読者調査で浮かび上がった企業のデータ品質と管理状況─データマネジメント最新事情

今こそ実践!データマネジメント Part1

2010年11月2日(火)栗原 雅(IT Leaders編集部)

ヒト・モノ・カネと並ぶ重要な資産だと言われ続けてきたデータ。日々発生してシステムに蓄積されていくデータの価値を、企業は十分に引き出しているだろうか。本誌の独自調査などを通して浮かび上がってきた「データマネジメント」の最新事情を紹介する。データ品質を高めたいという要望と、それを実現しようとする機運がにわかに高まっている。

データ品質への不満が爆発、10%が致命的な事態を経験

ITユーザーの半数以上がデータの品質に不満を持っている─。本誌が2010年9月10日から10月1日にWebで実施した読者調査から、こんな実状が浮かび上がってきた。データマネジメントの現況を象徴する結果を、次ページに一覧する。

ITユーザーが不満を抱く最大の理由は「必要なデータが見つからない」こと。「その他」とした回答者からは、「データが散在している」「データ管理に必要なルールや概念が存在せず共有できない」という声も寄せられた。

ここで注目したいのは、調査結果に示したグラフCである。データ品質に起因して業務に支障が出た経験を聞いたところ、致命的や軽微なトラブルを経験した回答者が34.5%に上ることが分かった。報道で明るみに出ないだけで、企業内ではシステムのデータ品質を原因とするトラブルが多発していたことがうかがえる。

ユーザーからの強い要望も、予算確保やROIの明示が壁に

データマネジメントとは、データの品質を高め、それを維持する一連の取り組みである。具体的には、異なる業務/システムで使うデータの関係性や整合性、業務処理に伴って発生するデータの品質などを管理すること。データモデリングやデータクレンジング、マスターデータ管理、メタデータ管理といったデータの設計からシステムへの実装、運用、保守を包含する。

データマネジメントに対するITユーザーの要望は根強い。読者調査では回答者の80%以上がデータ品質の改善の必要性を感じている。

それにもかかわらずデータマネジメントの取り組みはこれまで、特別に目立った動きとして表面化してこなかった。背景には「データマネジメントだけでは予算を確保しにくい」「実際の取り組みを主導する部門を決めにくい」「ビジネス面でのメリット/利益の明示が難しい」という課題がある。

34.5%が、今まさに検討中
業界を挙げた活動で成果も

最近になって、データマネジメントの実践機運がにわかに高まってきた。読者調査では34.5%が「今まさに検討している」と回答した。

ソニーはグループ全体でデータの整合性を確保するためにデータマネジメントの専門組織を設けた。酒類・食品の業界では、国分や菱食など卸売大手が中心になってデータマネジメント専門会社を共同で設立し、一定の成果を上げ始めた。データマネジメント専門担当者の設置意向は強く、読者調査では回答者の87%が「設けたい」とした。
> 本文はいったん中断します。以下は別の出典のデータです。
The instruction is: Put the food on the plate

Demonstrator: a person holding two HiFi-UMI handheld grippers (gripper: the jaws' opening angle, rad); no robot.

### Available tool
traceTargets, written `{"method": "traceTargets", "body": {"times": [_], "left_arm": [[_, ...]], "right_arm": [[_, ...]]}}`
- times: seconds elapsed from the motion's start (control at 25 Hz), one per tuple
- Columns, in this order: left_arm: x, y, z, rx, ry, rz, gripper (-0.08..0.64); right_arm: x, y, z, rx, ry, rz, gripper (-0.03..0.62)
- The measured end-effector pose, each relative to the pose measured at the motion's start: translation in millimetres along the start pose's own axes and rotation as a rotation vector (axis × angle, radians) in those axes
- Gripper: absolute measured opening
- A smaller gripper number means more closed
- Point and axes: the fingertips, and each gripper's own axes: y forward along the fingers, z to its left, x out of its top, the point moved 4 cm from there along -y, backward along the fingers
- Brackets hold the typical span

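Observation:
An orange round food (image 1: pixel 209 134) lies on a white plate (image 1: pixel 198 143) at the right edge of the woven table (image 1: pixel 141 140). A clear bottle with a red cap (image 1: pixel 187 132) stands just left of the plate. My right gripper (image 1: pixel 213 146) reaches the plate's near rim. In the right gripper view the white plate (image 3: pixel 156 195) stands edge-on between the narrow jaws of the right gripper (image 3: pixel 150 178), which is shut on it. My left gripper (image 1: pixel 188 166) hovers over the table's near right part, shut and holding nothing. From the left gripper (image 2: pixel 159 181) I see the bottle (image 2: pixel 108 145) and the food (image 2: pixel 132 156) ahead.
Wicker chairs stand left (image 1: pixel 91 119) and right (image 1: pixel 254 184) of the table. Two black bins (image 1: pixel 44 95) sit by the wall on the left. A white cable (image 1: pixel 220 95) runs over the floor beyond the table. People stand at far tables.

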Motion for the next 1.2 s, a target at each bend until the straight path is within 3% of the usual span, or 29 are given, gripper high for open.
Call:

データマネジメントの普及促進団体も相次ぎ活動を始める。国際的な専門家団体「DAMA(Data Management Association International)」の日本支部が2011年4月に発足する。それに先立って同支部が2010年11月15日に開催するイベントでソニーの事例が披露される。同時期にベンダー主体のコンソーシアムも立ち上がる見通しだ。